*** Begin section ***
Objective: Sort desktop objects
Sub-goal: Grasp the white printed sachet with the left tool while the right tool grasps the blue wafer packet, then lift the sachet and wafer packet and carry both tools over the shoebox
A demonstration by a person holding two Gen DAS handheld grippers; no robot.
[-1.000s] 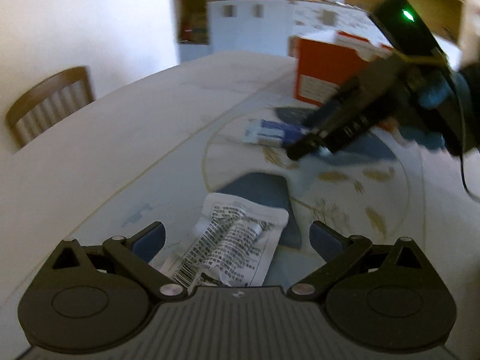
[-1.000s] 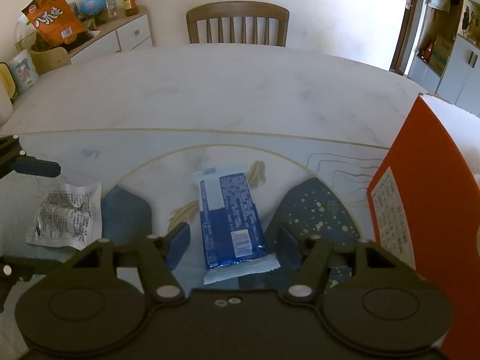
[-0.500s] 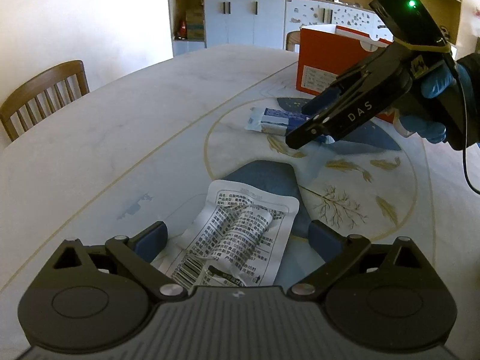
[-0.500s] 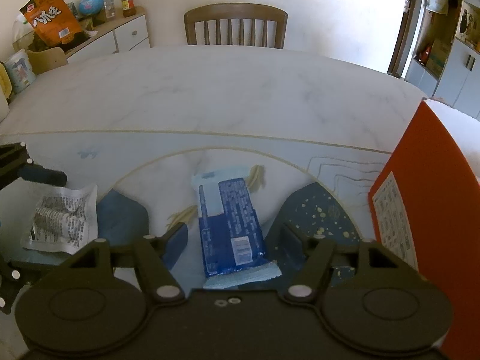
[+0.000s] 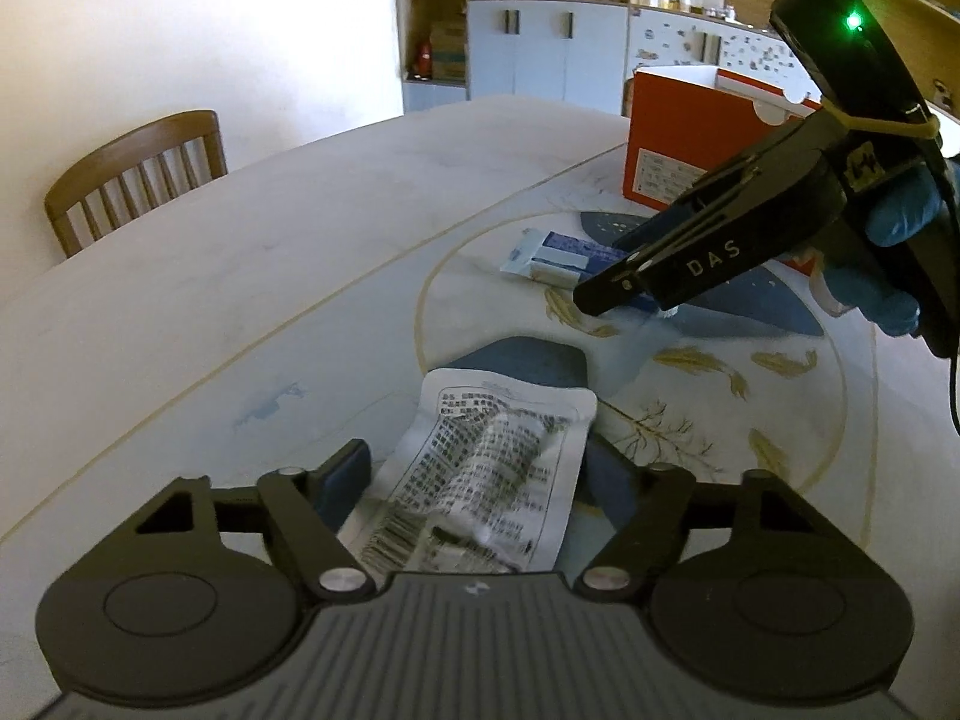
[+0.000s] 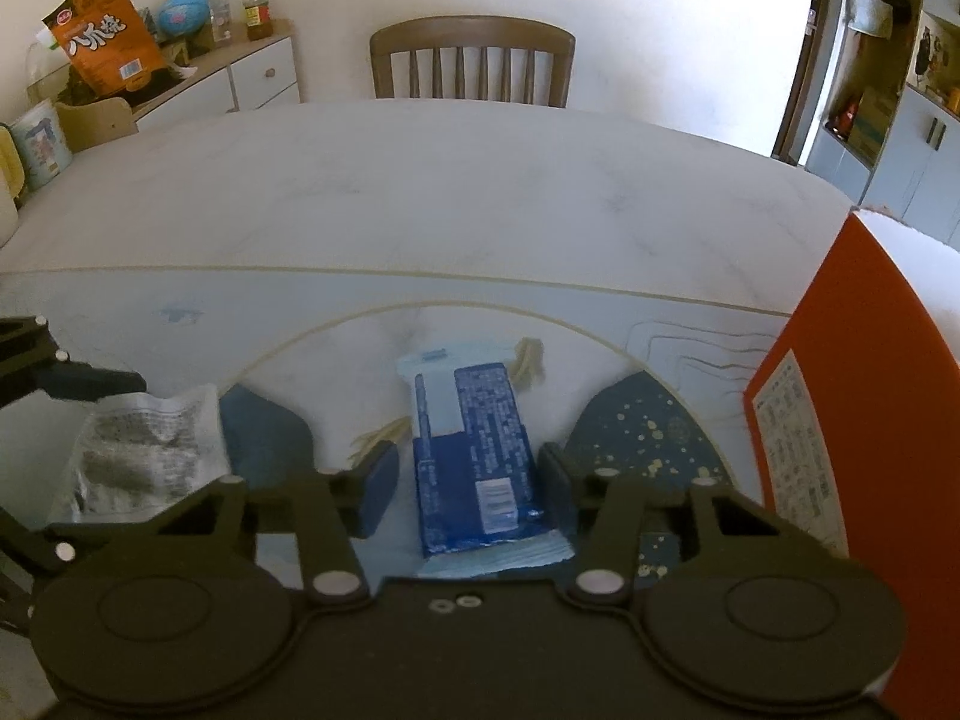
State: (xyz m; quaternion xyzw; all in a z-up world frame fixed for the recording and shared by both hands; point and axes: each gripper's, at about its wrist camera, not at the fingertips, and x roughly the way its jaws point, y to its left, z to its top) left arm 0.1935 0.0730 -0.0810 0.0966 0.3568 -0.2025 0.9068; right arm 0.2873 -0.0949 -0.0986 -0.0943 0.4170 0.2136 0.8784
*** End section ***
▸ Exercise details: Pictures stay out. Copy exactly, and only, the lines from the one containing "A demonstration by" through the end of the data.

▸ Exercise response:
A demonstration by a person holding two Gen DAS handheld grippers; no robot.
[-1.000s] 
[-1.000s] 
[-0.500s] 
[-0.500s] 
[+0.000s] 
[+0.000s] 
State: (xyz m; quaternion xyzw; all in a z-up world frame fixed for the recording and shared by both hands; point and axes: each gripper's, at about its wrist camera, not at the fingertips, and x roughly the way its jaws point, y to its left, z to its top) left arm 0.1935 0.0730 -0.0810 0.0966 0.3568 -0.2025 0.9068; right arm 0.2873 -0.0949 -0.0986 -0.0943 0.4170 0.2136 0.8784

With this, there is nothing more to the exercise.